McCain camp chief says GOP ‘attitude vs. Hispanics’ cost Colorado election

In a story on a postelection “war stories” panel conducted Thursday at Harvard University among top strategists from the Obama and McCain campaigns, the National Journal’s Nicholas Tabor reports — among plenty of behind-the-scenes insights into the 2008 presidential campaign — that the McCain campaign gets it when it comes to the GOP’s failed relationship to Hispanic voters in key states, including Colorado.

Speaking after the event, [John McCain manager Rick] Davis said the Republican Party has “got to change its attitude versus Hispanics” in order to win in the future. Given the “really crazy things said on talk radio” in the name of the GOP, Davis said, “I don’t blame Hispanics for not voting for us.”

“California, Colorado, Texas, Florida –- we can’t win in these states any more,” he added.

Polls show Hispanic voters made up 17 percent of the Colorado vote — up from 9 percent in 2004 — and supported Democrat Barack Obama nearly 2-to-1. The results marked a dramatic shift from 2004, when President Bush garnered an estimated 40 percent support among Hispanic voters nationwide.

Surveying the Colorado GOP’s bloodbath shortly after the election, a former Republican officeholder called on the party of his youth to stop pushing Hispanics — the fastest-growing voter bloc in the nation — into the arms of Democrats. “I was a Republican — 28 years,” former University of Colorado Regent Jim Martin wrote in a Colorado Independent commentary. “Like so many others who now vote Democratic, I didn’t leave the party — it left me. Based on the analyses this month’s election, it also left college graduates, suburbanites, and Hispanics in the Red State dust.”

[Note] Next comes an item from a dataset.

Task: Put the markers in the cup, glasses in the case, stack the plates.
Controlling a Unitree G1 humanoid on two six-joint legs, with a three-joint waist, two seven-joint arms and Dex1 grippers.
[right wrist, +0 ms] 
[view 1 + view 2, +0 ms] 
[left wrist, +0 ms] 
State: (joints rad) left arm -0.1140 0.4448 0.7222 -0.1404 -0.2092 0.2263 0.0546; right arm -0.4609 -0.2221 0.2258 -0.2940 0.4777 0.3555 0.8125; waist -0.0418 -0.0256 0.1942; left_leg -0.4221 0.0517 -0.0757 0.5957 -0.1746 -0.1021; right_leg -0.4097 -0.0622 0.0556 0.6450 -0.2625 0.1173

Among other nuggets revealed in Thursday’s discussion, moderated by PBS host Gwen Ifill with Obama strategist David Axelrod and campaign manager David Plouffe, along with McCain campaign manager Davis and former chief pollster Bill McInturff:

• McCain’s manager agreed that the “Faustian bargains” his candidate made with the Republican base to secure the nomination cost him the election. After staking out a position as the primary supporter of “the surge” in Iraq, McCain “essentially became the Bush administration spokesperson on Iraq,” McInturff said. “In typical John McCain fashion, we managed to alienate every side of our political party.”

• The selection of Alaska Gov. Sarah Palin as McCain’s running mate — or someone equally out of the box — was necessary because the McCain campaign was falling further and further behind through the summer. “You feel the tug of history,” Davis said. “It was a historic election, and to some degree you have to fit into that narrative.” However, once Palin started campaigning as a “change maverick,” she sealed McCain’s fate. “Their campaign was predicated on the celebrity thing,” Axelrod said, “and in one stroke, they blew up the month before, and now they were fighting on our turf.”

• McCain’s campaign “suspension” when the financial crisis first hit in September was handled poorly, Davis acknowledged. He pegged “pissing off [CBS “Late Show” host David] Letterman,” as the “most damaging act of the campaign” and said “the last thing I thought I was going to do in August was lobbying Congress.”